C语言 什么是哈希表以及如何在 C 中创建它?

声明:本页面是StackOverFlow热门问题的中英对照翻译,遵循CC BY-SA 4.0协议,如果您需要使用它,必须同样遵循CC BY-SA许可,注明原文地址和作者信息,同时你必须将它归于原作者(不是我):StackOverFlow 原文地址: http://stackoverflow.com/questions/31930046/
Warning: these are provided under cc-by-sa 4.0 license. You are free to use/share it, But you must attribute it to the original authors (not me): StackOverFlow

提示:将鼠标放在中文语句上可以显示对应的英文。显示中英文
时间:2020-09-02 12:04:02  来源:igfitidea点击:

What is a hash table and how do you make it in C?

cdata-structuresstructhashtable

提问by maxib7

I have a few questions on a data-structure called a hash table (also know as associative array) and how it is implemented in C.

我对称为哈希表(也称为关联数组)的数据结构以及它如何在 C 中实现有一些疑问。

How do you make a hash table in C? What is a hashtable and how do you implement it? Why would I want to use a hash table rather than an array?

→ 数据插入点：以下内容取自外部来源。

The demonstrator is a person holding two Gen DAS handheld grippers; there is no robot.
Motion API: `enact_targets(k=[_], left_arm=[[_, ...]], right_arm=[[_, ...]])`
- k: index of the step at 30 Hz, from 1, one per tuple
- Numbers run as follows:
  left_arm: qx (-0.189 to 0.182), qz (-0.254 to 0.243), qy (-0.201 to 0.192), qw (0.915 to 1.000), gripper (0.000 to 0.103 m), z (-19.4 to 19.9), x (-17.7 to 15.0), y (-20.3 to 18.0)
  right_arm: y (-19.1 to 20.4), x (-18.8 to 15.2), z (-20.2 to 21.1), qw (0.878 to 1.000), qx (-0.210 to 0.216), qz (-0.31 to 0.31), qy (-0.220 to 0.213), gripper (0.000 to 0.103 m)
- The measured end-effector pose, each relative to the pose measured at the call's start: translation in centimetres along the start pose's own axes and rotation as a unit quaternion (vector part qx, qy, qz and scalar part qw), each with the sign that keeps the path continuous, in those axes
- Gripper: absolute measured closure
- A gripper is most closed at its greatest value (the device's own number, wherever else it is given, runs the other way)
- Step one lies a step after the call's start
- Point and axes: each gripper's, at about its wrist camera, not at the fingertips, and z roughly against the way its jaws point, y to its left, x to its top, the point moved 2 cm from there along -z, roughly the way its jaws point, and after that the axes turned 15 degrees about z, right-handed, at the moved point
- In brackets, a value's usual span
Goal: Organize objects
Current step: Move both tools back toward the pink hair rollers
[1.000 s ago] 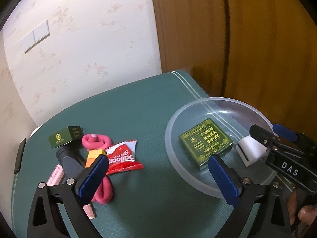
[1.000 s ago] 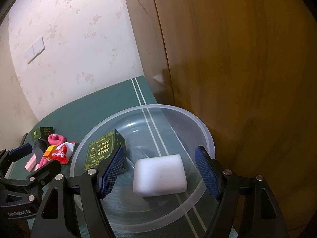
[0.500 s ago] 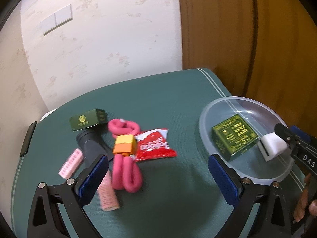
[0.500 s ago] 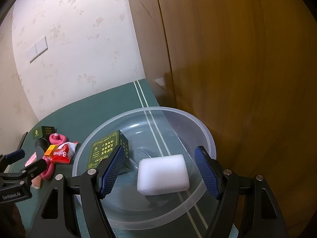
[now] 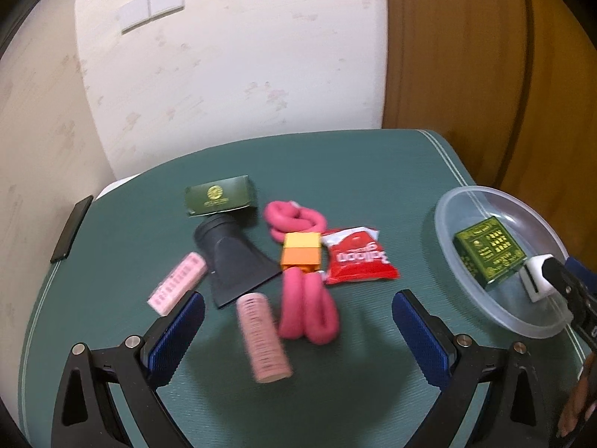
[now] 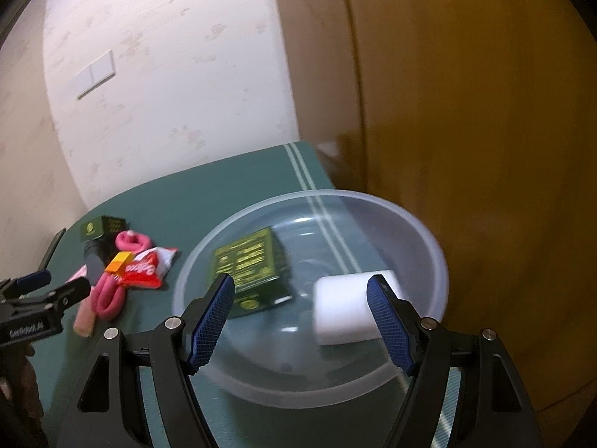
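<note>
Left claw [image 5: 298,323]: jaws wide apart, empty; pink roller [image 5: 263,337] between its tips, red packet [image 5: 356,261] just beyond. Right claw [image 6: 300,306]: jaws wide, empty, over clear bowl [image 6: 429,246] holding green box [image 6: 250,261] and white block [image 6: 343,306]

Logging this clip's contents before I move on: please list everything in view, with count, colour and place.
Bowl: 1, clear plastic, right side of table.
Square box: 1, dark green, in bowl.
Foam block: 1, white, in bowl.
Long box: 1, dark green, far left.
Nozzle: 1, black, below long box.
Hair rollers: 2, pink, near the nozzle.
Foam rope: 1, pink, centre.
Small box: 1, orange-yellow, on rope.
Snack packet: 1, red, beside rope.
Table: 1, green.
Left gripper: open.
Right gripper: open, over bowl.
</note>
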Motion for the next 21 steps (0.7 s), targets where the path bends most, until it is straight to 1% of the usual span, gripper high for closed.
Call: enact_targets(k=[5,12,16,21], left_arm=[[0.009,0.015,-0.002,0.9998,0.001,0.1,0.3,2.1],[0.029,0.031,0.002,0.9991,0.001,-0.5,0.3,5.1],[0.037,0.044,0.005,0.9984,0.001,-0.6,0.4,6.8],[0.046,0.053,0.004,0.9975,0.001,-0.7,0.5,8.6]], right_arm=[[2.3,0.1,0.2,1.0,0.022,0.019,-0.001,0.028],[6.1,0.3,0.4,0.996,0.071,0.047,0.003,0.028],[8.4,0.4,0.3,0.992,0.11,0.067,0.009,0.028],[10.9,0.5,-0.2,0.985,0.153,0.076,0.024,0.028]])
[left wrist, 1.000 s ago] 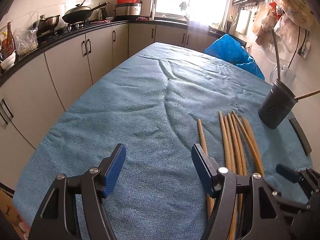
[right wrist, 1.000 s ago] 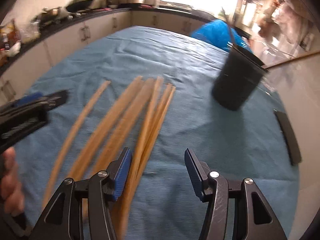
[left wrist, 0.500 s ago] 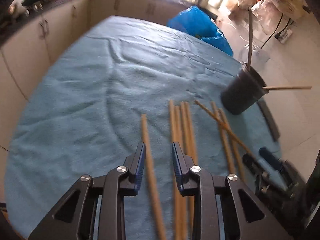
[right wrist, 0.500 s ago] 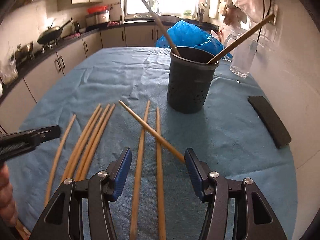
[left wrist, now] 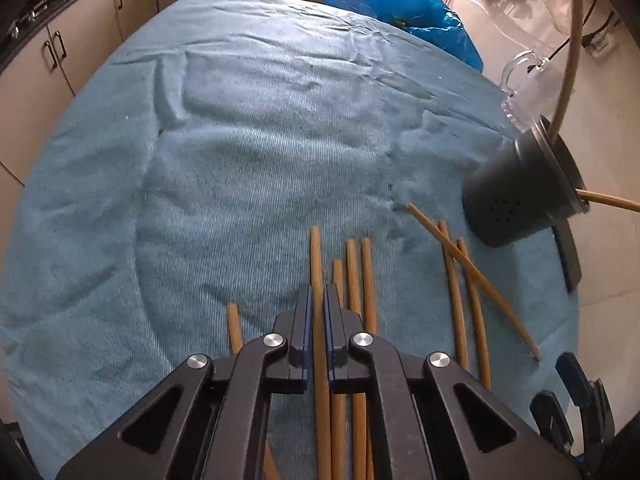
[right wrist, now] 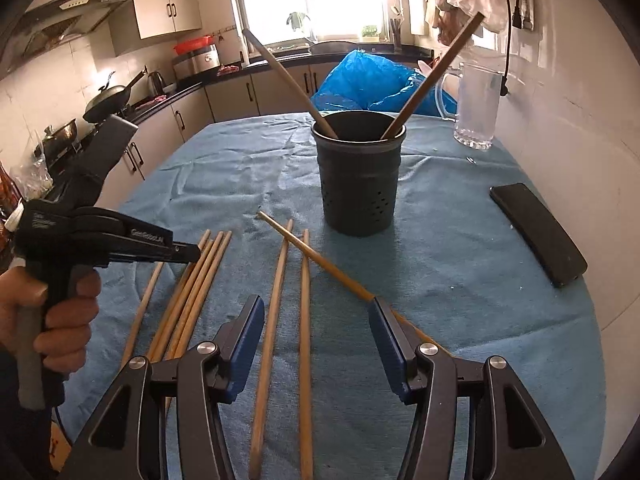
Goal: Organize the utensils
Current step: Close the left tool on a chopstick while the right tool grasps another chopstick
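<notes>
Several wooden chopsticks (right wrist: 280,300) lie on the blue-cloth table (left wrist: 240,140). My left gripper (left wrist: 316,292) points steeply down and is shut on one chopstick (left wrist: 315,256), which runs straight out between its pads; beside it lie three more. In the right wrist view the left gripper (right wrist: 192,254) hangs over that left bunch, held by a hand. My right gripper (right wrist: 316,308) is open above two parallel chopsticks; a crossed chopstick (right wrist: 320,260) passes under its right finger. The dark perforated holder (right wrist: 360,176) stands behind, with two chopsticks leaning in it.
A black phone (right wrist: 538,232) lies at the table's right edge. A glass pitcher (right wrist: 478,108) and a blue plastic bag (right wrist: 368,84) sit at the far end. Kitchen cabinets (right wrist: 160,128) and a counter with pans run along the left.
My left gripper swung right over the chopsticks, tipped downward and closed on one. My right gripper rose a little and rolled level, its jaws still apart.
</notes>
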### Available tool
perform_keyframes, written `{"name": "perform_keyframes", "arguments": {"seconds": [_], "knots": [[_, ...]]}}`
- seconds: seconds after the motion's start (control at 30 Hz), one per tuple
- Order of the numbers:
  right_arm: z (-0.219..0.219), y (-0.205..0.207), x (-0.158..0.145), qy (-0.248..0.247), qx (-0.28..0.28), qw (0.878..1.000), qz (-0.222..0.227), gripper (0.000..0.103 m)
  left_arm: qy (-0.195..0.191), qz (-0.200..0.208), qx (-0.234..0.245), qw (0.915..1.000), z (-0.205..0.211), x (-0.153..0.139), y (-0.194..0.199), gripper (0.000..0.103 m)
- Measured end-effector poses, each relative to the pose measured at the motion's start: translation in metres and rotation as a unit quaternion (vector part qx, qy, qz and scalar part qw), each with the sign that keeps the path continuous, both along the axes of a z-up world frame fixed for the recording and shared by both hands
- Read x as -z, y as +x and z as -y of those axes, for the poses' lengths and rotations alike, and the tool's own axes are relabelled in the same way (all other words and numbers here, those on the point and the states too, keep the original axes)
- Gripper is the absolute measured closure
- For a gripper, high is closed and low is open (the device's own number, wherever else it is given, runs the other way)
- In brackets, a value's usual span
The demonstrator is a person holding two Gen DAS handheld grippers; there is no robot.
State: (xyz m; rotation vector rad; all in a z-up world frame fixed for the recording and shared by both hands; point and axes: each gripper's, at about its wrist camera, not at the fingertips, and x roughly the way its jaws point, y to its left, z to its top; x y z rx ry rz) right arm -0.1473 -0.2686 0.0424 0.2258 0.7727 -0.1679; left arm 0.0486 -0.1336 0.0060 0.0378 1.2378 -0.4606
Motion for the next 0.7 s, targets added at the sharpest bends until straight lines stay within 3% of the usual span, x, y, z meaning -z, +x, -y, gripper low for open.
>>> {"name": "perform_keyframes", "arguments": {"seconds": [0.3, 0.47, 0.6, 0.63, 0.7], "knots": [[0.001, 0.008, -0.002, 0.023, -0.028, 0.999, -0.013, 0.044, 0.015, 0.001, -0.001, 0.9999, -0.007, -0.002, 0.001, 0.096], [-0.006, 0.036, -0.003, 0.068, -0.064, 0.995, -0.045, 0.052, 0.021, 0.008, -0.007, 0.9997, -0.003, -0.002, 0.002, 0.097], [-0.014, 0.062, 0.001, 0.077, -0.068, 0.992, -0.069, 0.061, -0.014, 0.014, -0.014, 0.9997, -0.019, -0.01, -0.002, 0.097], [-0.015, 0.07, 0.004, 0.085, -0.073, 0.991, -0.078, 0.068, -0.025, 0.016, -0.016, 0.9994, -0.024, -0.014, -0.003, 0.097], [-0.017, 0.083, 0.009, 0.092, -0.072, 0.989, -0.095, 0.07, -0.047, 0.027, -0.025, 0.9982, -0.038, -0.027, -0.006, 0.097]]}}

你如何在C中制作哈希表?什么是哈希表以及如何实现它?为什么我要使用哈希表而不是数组?

NOTE: I know this is a really broad question which will require a large answer but, I made this because I had some people asking me what it all was. so I put it on here to fully explain it and help anyone else out.

注意:我知道这是一个非常广泛的问题,需要一个很大的答案,但是,我之所以这样做是因为有人问我这一切是什么。所以我把它放在这里是为了充分解释它并帮助其他人。

回答by maxib7

Prerequisites

先决条件

For this answer I'm going to assume you know how to use pointers, structs, and have a basic understanding of the C language.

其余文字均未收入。